Copy the listing exactly as given. Omit every picture.

───── Data shown

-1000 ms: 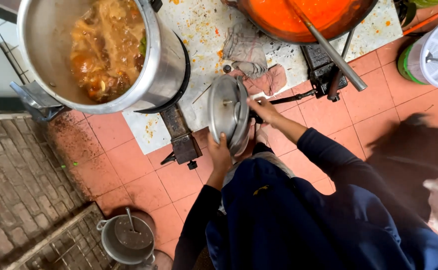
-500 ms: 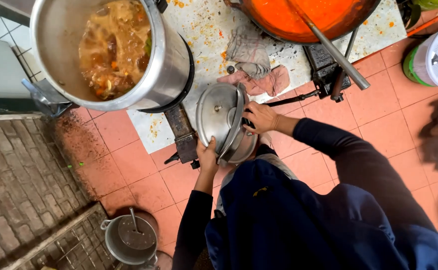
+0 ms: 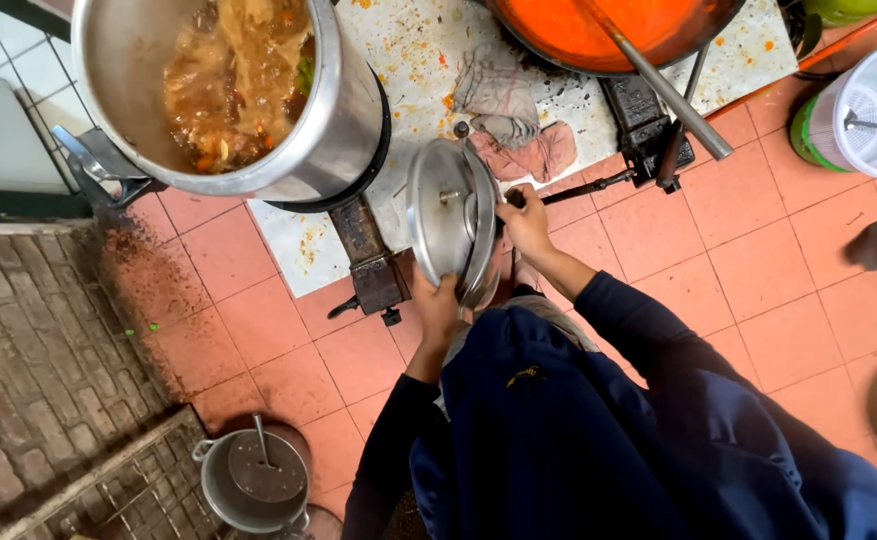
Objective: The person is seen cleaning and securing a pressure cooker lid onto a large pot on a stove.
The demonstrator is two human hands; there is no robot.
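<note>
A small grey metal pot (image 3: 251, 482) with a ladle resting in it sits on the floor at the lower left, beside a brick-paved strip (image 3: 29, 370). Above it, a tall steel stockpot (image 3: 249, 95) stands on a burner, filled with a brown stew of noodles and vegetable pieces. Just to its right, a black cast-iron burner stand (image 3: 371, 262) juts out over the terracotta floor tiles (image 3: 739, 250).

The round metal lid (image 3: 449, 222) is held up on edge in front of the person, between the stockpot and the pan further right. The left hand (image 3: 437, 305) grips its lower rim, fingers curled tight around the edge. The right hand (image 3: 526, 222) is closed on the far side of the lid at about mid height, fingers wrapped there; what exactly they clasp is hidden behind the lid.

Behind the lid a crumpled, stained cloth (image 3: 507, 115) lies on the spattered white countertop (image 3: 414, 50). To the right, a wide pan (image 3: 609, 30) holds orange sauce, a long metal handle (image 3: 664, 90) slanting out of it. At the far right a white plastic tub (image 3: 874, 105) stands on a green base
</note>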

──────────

**Final answer**:
-1000 ms: 
-500 ms: 
+0 ms: 
Objective: The person is seen cleaning and securing a pressure cooker lid onto a large pot on a stove.
The demonstrator is two human hands; there is no robot.
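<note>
A small grey metal pot (image 3: 251, 482) with a ladle resting in it sits on the floor at the lower left, beside a brick-paved strip (image 3: 29, 370). Above it, a tall steel stockpot (image 3: 249, 95) stands on a burner, filled with a brown stew of noodles and vegetable pieces. Just to its right, a black cast-iron burner stand (image 3: 371, 262) juts out over the terracotta floor tiles (image 3: 739, 250).

The round metal lid (image 3: 449, 222) is held up on edge in front of the person, between the stockpot and the pan further right. The left hand (image 3: 437, 305) grips its lower rim, fingers curled tight around the edge. The right hand (image 3: 526, 222) is closed on the far side of the lid at about mid height, fingers wrapped there; what exactly they clasp is hidden behind the lid.

Behind the lid a crumpled, stained cloth (image 3: 507, 115) lies on the spattered white countertop (image 3: 414, 50). To the right, a wide pan (image 3: 609, 30) holds orange sauce, a long metal handle (image 3: 664, 90) slanting out of it. At the far right a white plastic tub (image 3: 874, 105) stands on a green base
</note>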

This completes the exercise.